Copy every record below exactly as it stands.

**SUPPLIED DATA**
======

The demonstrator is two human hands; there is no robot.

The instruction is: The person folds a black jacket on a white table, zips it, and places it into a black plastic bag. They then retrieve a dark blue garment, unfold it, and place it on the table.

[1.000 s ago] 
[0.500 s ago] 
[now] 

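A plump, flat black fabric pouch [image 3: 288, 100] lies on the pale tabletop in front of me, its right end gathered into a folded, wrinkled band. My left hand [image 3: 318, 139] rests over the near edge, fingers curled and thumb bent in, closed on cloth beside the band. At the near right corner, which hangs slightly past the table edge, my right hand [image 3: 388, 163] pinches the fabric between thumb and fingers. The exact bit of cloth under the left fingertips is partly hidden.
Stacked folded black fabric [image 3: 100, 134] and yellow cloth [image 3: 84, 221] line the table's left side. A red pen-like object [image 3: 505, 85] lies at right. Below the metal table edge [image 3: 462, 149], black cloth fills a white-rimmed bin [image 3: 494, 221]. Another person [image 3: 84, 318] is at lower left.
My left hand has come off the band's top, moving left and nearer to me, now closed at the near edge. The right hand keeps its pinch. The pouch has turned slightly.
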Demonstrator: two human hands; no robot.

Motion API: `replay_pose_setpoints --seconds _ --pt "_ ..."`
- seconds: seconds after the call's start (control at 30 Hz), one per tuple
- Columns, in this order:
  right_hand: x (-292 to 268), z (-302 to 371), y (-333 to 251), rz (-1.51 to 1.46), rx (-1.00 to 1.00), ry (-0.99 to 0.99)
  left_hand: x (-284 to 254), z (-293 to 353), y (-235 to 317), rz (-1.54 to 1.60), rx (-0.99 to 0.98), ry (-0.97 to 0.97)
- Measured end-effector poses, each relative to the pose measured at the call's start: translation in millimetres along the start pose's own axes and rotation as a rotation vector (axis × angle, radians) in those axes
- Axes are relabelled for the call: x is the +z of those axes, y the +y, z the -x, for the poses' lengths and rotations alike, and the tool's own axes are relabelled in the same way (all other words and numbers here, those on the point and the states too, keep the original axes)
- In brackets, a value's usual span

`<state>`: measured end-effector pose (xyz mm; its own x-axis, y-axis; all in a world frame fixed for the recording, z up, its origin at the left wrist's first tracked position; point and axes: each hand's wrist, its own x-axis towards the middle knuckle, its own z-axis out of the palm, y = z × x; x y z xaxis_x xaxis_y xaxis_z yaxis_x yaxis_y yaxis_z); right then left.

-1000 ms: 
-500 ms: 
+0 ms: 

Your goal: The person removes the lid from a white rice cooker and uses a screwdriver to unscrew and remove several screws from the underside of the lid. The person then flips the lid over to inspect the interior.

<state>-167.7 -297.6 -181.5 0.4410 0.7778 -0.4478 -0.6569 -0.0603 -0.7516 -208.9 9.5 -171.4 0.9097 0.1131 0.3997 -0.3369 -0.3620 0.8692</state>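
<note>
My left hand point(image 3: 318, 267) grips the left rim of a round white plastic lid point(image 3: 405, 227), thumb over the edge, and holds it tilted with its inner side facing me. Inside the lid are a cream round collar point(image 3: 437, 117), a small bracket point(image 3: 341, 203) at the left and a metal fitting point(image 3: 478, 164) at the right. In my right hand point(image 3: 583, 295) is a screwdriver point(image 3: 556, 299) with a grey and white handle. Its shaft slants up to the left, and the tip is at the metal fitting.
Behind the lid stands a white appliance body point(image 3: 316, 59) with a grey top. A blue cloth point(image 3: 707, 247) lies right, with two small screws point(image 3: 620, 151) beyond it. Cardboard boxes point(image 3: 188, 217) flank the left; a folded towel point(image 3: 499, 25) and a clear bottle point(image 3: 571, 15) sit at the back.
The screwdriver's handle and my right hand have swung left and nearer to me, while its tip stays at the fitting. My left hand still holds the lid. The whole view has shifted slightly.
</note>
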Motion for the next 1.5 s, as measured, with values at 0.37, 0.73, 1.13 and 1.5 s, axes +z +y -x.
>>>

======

**RESPONSE BELOW**
The demonstrator is two human hands; there is no robot.

The instruction is: The person folds a black jacket on a white table, zips it, and places it into a black plastic bag. They then retrieve a dark blue garment, unfold it, and place it on the table.

[1.000 s ago] 
[0.500 s ago] 
[now] 

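A plump, flat black fabric pouch [image 3: 288, 100] lies on the pale tabletop in front of me, its right end gathered into a folded, wrinkled band. My left hand [image 3: 318, 139] rests over the near edge, fingers curled and thumb bent in, closed on cloth beside the band. At the near right corner, which hangs slightly past the table edge, my right hand [image 3: 388, 163] pinches the fabric between thumb and fingers. The exact bit of cloth under the left fingertips is partly hidden.
Stacked folded black fabric [image 3: 100, 134] and yellow cloth [image 3: 84, 221] line the table's left side. A red pen-like object [image 3: 505, 85] lies at right. Below the metal table edge [image 3: 462, 149], black cloth fills a white-rimmed bin [image 3: 494, 221]. Another person [image 3: 84, 318] is at lower left.
My left hand has come off the band's top, moving left and nearer to me, now closed at the near edge. The right hand keeps its pinch. The pouch has turned slightly.
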Demonstrator: two human hands; no robot.

Motion API: `replay_pose_setpoints --seconds _ --pt "_ ..."`
- seconds: seconds after the call's start (control at 30 Hz), one per tuple
- Columns, in this order:
  right_hand: x (-292 to 268), z (-302 to 371), y (-333 to 251), rz (-1.51 to 1.46), rx (-1.00 to 1.00), ry (-0.99 to 0.99)
  left_hand: x (-284 to 254), z (-293 to 353), y (-235 to 317), rz (-1.54 to 1.60), rx (-0.99 to 0.98), ry (-0.97 to 0.97)
- Measured end-effector poses, each relative to the pose measured at the call's start: translation in millimetres along the start pose's own axes and rotation as a rotation vector (axis × angle, radians) in those axes
- Axes are relabelled for the call: x is the +z of those axes, y the +y, z the -x, for the poses' lengths and rotations alike, and the tool's own axes are relabelled in the same way (all other words and numbers here, those on the point and the states too, keep the original axes)
- In brackets, a value's usual span

`<state>`: measured end-effector pose (xyz mm; its own x-axis, y-axis; all in a world frame fixed for the recording, z up, its origin at the left wrist's first tracked position; point and axes: each hand's wrist, its own x-axis towards the middle knuckle, its own z-axis out of the palm, y = z × x; x y z xaxis_x xaxis_y xaxis_z yaxis_x yaxis_y yaxis_z); right then left.

-1000 ms: 
-500 ms: 
+0 ms: 

Your goal: The person removes the lid from a white rice cooker and uses a screwdriver to unscrew and remove several screws from the underside of the lid. The person then flips the lid over to inspect the interior.

<state>-167.7 -297.6 -181.5 0.4410 0.7778 -0.4478 -0.6569 -0.0603 -0.7516 -208.9 9.5 -171.4 0.9097 0.1131 0.3997 -0.3369 -0.3620 0.8692</state>
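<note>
My left hand point(image 3: 318, 267) grips the left rim of a round white plastic lid point(image 3: 405, 227), thumb over the edge, and holds it tilted with its inner side facing me. Inside the lid are a cream round collar point(image 3: 437, 117), a small bracket point(image 3: 341, 203) at the left and a metal fitting point(image 3: 478, 164) at the right. In my right hand point(image 3: 583, 295) is a screwdriver point(image 3: 556, 299) with a grey and white handle. Its shaft slants up to the left, and the tip is at the metal fitting.
Behind the lid stands a white appliance body point(image 3: 316, 59) with a grey top. A blue cloth point(image 3: 707, 247) lies right, with two small screws point(image 3: 620, 151) beyond it. Cardboard boxes point(image 3: 188, 217) flank the left; a folded towel point(image 3: 499, 25) and a clear bottle point(image 3: 571, 15) sit at the back.
The screwdriver's handle and my right hand have swung left and nearer to me, while its tip stays at the fitting. My left hand still holds the lid. The whole view has shifted slightly.
</note>
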Motion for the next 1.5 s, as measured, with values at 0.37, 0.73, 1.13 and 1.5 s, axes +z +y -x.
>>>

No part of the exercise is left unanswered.